**What is required**
Take each line below that has "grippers" and copy it.

Start of Block

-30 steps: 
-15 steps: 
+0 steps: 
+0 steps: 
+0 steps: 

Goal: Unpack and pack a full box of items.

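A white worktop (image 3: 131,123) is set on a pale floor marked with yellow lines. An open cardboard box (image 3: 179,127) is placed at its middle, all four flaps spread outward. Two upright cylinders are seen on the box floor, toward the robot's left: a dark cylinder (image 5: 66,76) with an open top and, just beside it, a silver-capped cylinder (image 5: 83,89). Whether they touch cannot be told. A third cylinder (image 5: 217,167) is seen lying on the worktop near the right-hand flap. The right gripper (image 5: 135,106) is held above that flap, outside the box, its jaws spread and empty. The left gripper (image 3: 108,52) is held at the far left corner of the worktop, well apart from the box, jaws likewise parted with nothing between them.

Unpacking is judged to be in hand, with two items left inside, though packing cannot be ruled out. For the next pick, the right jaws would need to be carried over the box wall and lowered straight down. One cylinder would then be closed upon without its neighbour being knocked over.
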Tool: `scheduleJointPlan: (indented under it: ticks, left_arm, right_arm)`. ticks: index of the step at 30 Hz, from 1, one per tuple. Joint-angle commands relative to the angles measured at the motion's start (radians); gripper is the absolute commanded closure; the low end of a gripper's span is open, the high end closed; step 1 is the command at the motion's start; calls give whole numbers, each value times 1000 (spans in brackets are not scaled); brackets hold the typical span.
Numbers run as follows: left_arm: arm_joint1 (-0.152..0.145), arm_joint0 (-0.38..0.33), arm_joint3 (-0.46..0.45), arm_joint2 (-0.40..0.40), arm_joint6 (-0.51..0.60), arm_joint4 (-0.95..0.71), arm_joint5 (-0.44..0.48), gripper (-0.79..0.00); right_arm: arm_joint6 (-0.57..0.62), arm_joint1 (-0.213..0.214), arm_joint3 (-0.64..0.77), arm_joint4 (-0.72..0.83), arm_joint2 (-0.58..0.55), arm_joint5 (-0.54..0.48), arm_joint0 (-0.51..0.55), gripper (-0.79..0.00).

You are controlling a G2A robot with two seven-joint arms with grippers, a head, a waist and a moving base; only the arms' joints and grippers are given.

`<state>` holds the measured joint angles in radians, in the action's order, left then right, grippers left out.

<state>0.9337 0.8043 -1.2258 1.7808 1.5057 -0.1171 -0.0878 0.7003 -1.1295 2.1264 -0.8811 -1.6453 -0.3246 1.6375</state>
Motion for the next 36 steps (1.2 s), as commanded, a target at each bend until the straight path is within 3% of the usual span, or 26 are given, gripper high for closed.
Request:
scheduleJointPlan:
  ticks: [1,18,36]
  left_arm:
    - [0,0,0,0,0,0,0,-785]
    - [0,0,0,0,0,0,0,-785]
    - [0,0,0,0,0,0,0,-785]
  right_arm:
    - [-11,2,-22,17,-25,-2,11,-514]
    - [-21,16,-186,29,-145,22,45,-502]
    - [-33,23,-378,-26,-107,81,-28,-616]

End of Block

**Answer box**
You are controlling a G2A robot with two seven-joint arms with grippers, a head, a waist and a moving base; only the arms' joints and grippers are given.
`<state>` holds the measured joint angles in radians, in the action's order, left then right, grippers left out.

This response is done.